We sincerely thank the reviewer for this insightful question. The limited centroid shifts are indeed smaller than those reported for many subtropical species, and we agree that this warrants a thorough ecological explanation. We have expanded the discussion in Section 4.3 to elaborate on several contributing factors: (i) Guangxi’s karst topography creates microhabitats that buffer against climatic shifts and provide refugia [Keppel et al., 2012]; (ii) the species’ narrow physiological tolerances constrain its ability to shift beyond these thresholds; and (iii) our centroid analysis focuses specifically on highly suitable habitats, which represent the core ecological niche and are expected to be more stable than marginal habitats [Gu et al., 2025; Pulliam, 2000]. The resolution of climate data and projection horizon may also contribute to the apparent stability.
Reviewer 3 Report
Comments and Suggestions for AuthorsThe authors have addressed most of the manuscript's shortcomings. The article can be recommended for publication.
Author Response
The authors have addressed most of the manuscript's shortcomings. The article can be recommended for publication.
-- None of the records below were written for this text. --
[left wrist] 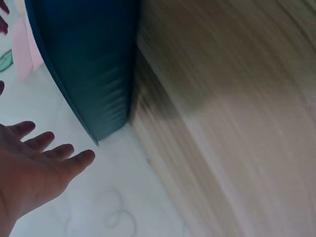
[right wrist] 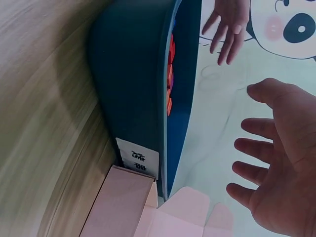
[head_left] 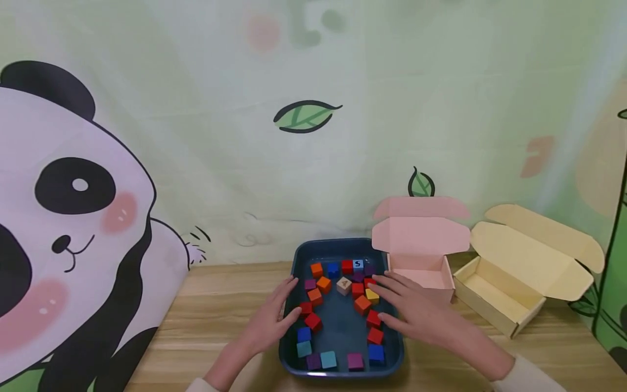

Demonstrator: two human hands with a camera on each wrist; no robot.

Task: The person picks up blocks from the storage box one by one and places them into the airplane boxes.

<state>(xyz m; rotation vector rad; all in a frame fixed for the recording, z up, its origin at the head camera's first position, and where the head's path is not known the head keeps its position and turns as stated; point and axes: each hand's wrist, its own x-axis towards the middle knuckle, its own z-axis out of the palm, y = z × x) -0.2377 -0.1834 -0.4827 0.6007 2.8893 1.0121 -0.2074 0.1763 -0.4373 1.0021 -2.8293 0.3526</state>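
Note:
A dark blue tray (head_left: pixel 338 321) stands on the table, holding several small cubes in red, orange, blue, purple and teal. Among them are a wooden lettered cube (head_left: pixel 344 286), a blue cube marked S (head_left: pixel 358 265) and a yellow cube (head_left: pixel 372 295). My left hand (head_left: pixel 266 321) hovers over the tray's left rim, fingers spread and holding nothing. Above the right side is my right hand (head_left: pixel 416 307), also spread and without any object; its fingers partly cover a few cubes. Both wrist views show the hands (left wrist: pixel 34 173) (right wrist: pixel 286 158) raised above the rim, apart from the tray.
An open pink box (head_left: pixel 423 269) stands right behind the tray, its lid up. Farther right is an open cream-yellow box (head_left: pixel 499 294), set at an angle. The wooden table (head_left: pixel 215 305) ends at a backdrop printed with a panda (head_left: pixel 73 218). A white label (right wrist: pixel 138 157) is on the tray's side.

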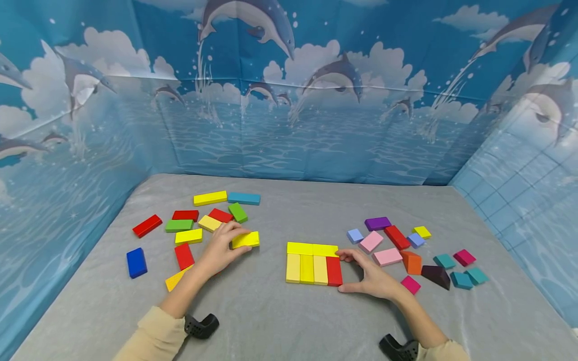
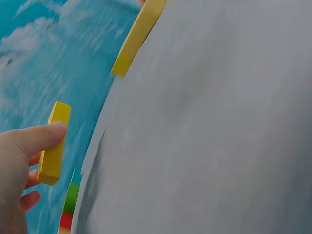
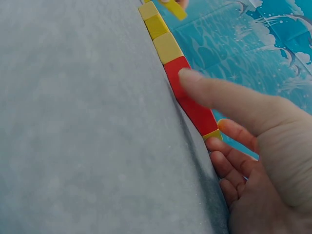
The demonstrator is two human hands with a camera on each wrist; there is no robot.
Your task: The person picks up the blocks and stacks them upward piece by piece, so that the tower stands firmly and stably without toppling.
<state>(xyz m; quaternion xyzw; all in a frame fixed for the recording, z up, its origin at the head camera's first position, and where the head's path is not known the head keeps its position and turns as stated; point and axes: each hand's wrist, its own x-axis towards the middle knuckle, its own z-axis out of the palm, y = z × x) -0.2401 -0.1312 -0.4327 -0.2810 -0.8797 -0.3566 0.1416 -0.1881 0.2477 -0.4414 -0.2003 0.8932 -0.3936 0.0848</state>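
Note:
My left hand (image 1: 224, 246) holds a yellow rectangular block (image 1: 246, 239) between thumb and fingers, left of a flat arrangement of blocks. The left wrist view shows the thumb across that block (image 2: 54, 146). Two bright yellow blocks (image 1: 311, 248) lie end to end along the arrangement's far side. Below them, side by side, are a cream block (image 1: 293, 268), a yellow block (image 1: 307, 269), another cream block (image 1: 320, 270) and a red block (image 1: 334, 271). At the right end, my right hand (image 1: 371, 273) is spread, thumb by the red block's near corner, fingertips against the far yellow block's end.
Loose blocks lie at the left, among them a blue block (image 1: 137, 262), a green block (image 1: 179, 225) and a long yellow block (image 1: 209, 198). A second scatter at the right includes a pink block (image 1: 387, 256) and a dark triangular block (image 1: 435, 277). Dolphin-print curtain (image 1: 289, 130) surrounds the grey tabletop (image 1: 271, 326).

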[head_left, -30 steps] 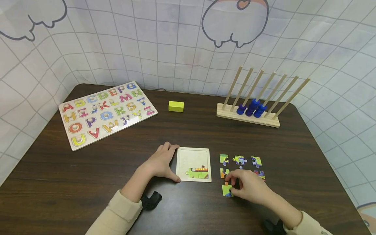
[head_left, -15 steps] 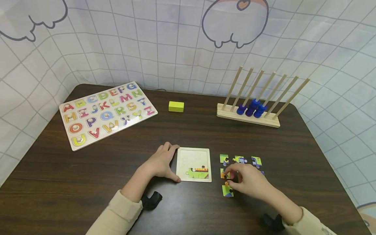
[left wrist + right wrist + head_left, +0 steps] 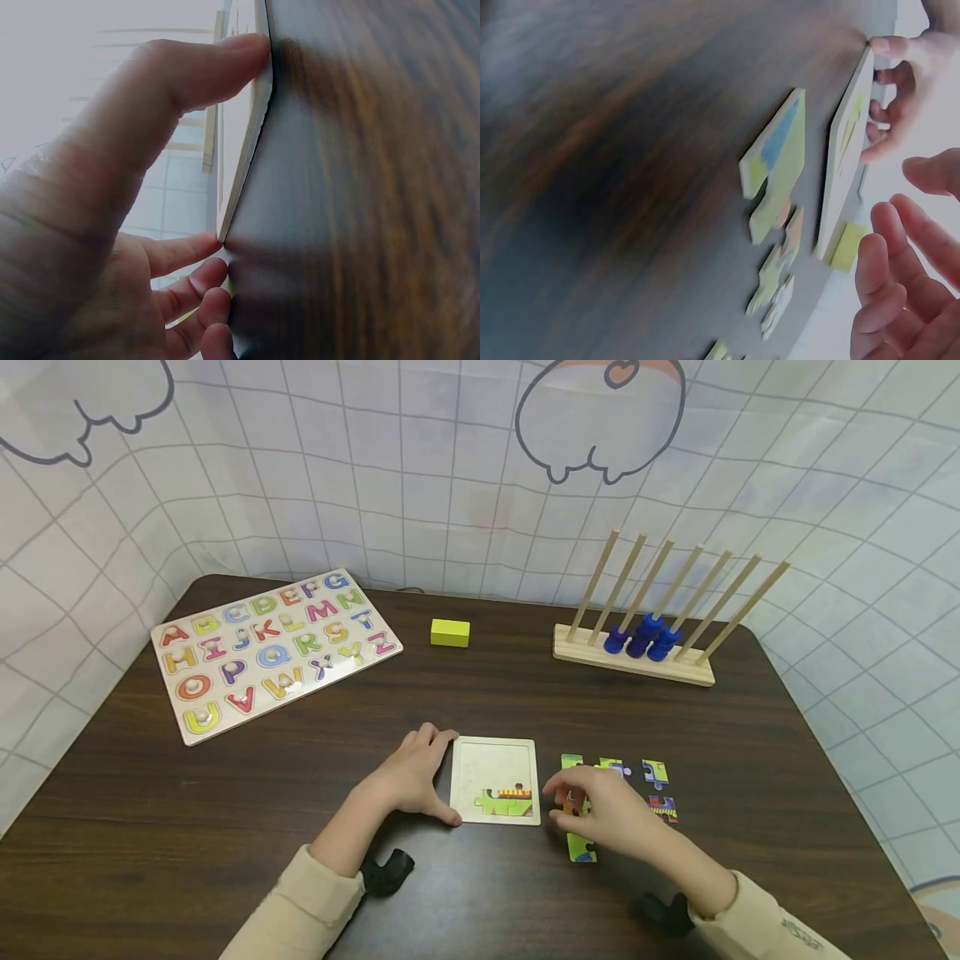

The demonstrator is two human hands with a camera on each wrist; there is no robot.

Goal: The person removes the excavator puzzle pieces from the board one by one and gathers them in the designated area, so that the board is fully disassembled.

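Note:
My left hand (image 3: 408,772) holds the left side of a small wooden puzzle tray (image 3: 491,764), thumb at its near corner and index finger at its far corner. In the left wrist view the thumb (image 3: 247,56) lies on the tray's edge. Joined green jigsaw pieces (image 3: 504,806) with a red-and-yellow strip fill the tray's lower right. Just right of the tray, my right hand (image 3: 611,810) hovers over loose jigsaw pieces (image 3: 582,848), partly hiding them. Thumb and fingers are apart; the right wrist view shows nothing between them, with a green-and-blue piece (image 3: 784,142) lying on the table below.
An alphabet peg board (image 3: 277,652) lies at the back left. A yellow block (image 3: 450,632) sits at the back middle. At the back right stands a wooden rack (image 3: 637,660) with upright rods and blue beads (image 3: 647,633). A tiled-pattern curtain (image 3: 450,485) hangs behind the table.
My right hand has moved left and slightly up, from the lower loose pieces toward the tray, its thumb and fingers spreading apart. The left hand and tray stay in place.

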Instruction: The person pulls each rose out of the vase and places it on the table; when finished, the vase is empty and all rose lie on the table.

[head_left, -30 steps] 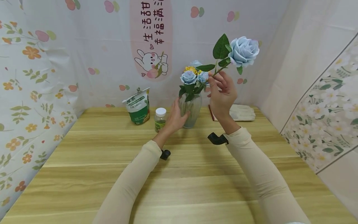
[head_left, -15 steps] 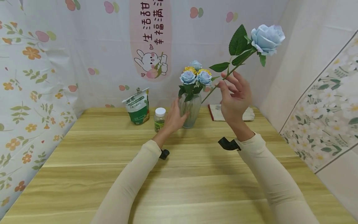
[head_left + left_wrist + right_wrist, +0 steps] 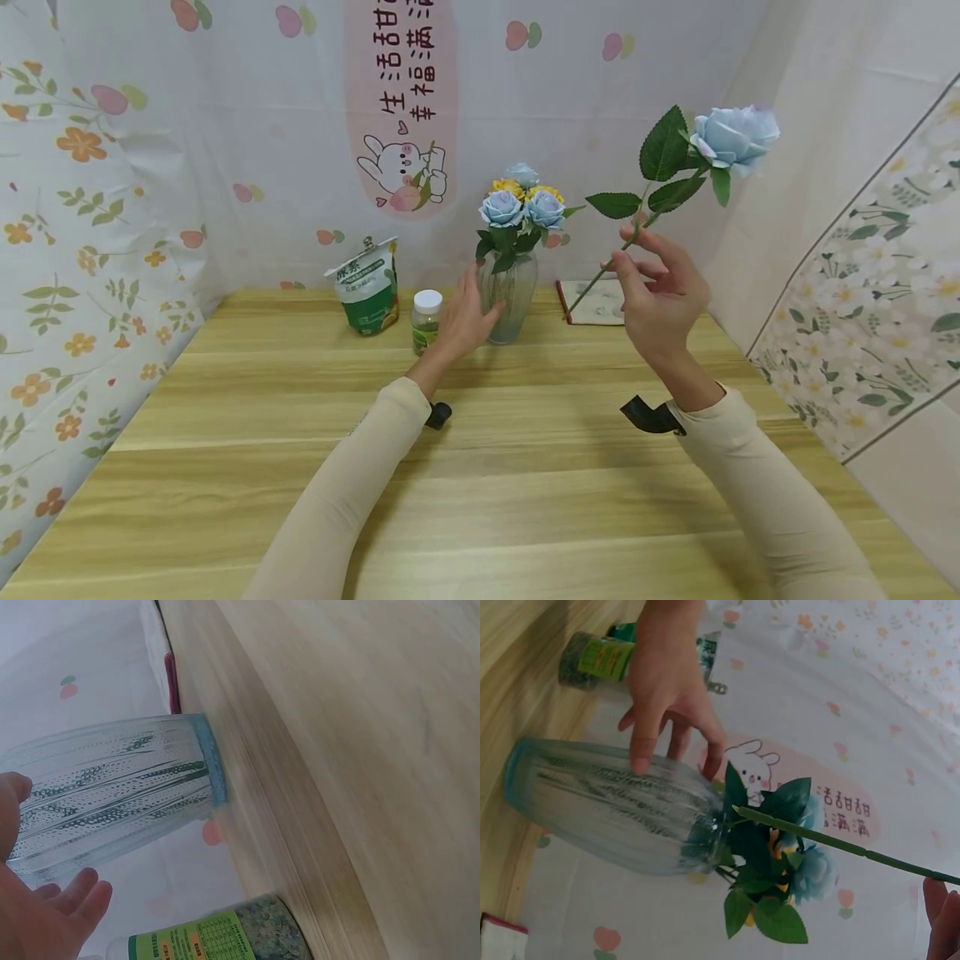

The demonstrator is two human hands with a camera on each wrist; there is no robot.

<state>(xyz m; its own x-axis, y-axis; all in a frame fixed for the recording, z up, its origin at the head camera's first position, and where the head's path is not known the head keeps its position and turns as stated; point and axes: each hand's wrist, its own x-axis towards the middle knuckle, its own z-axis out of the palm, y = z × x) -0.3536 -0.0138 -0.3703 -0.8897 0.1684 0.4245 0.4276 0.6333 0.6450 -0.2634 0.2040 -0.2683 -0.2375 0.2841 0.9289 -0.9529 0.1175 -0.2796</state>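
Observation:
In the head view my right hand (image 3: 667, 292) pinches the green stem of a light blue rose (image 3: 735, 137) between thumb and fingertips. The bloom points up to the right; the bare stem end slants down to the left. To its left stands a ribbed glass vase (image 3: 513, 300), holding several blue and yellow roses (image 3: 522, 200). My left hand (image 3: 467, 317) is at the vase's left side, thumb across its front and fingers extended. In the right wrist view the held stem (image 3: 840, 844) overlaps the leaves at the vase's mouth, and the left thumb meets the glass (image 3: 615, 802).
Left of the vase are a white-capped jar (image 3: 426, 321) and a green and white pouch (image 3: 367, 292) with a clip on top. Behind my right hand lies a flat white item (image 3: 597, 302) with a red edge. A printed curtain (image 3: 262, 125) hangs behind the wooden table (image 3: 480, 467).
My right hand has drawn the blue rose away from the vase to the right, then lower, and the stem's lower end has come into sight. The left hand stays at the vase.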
We sincerely thank the reviewer for the positive assessment and the clear recommendation for publication. We greatly appreciate the time and effort invested in reviewing our manuscript. We have carefully addressed the remaining concerns raised by Reviewers 1 and 2, and we believe the manuscript has been further strengthened through these revisions. We are grateful for the reviewer’s recognition of our work.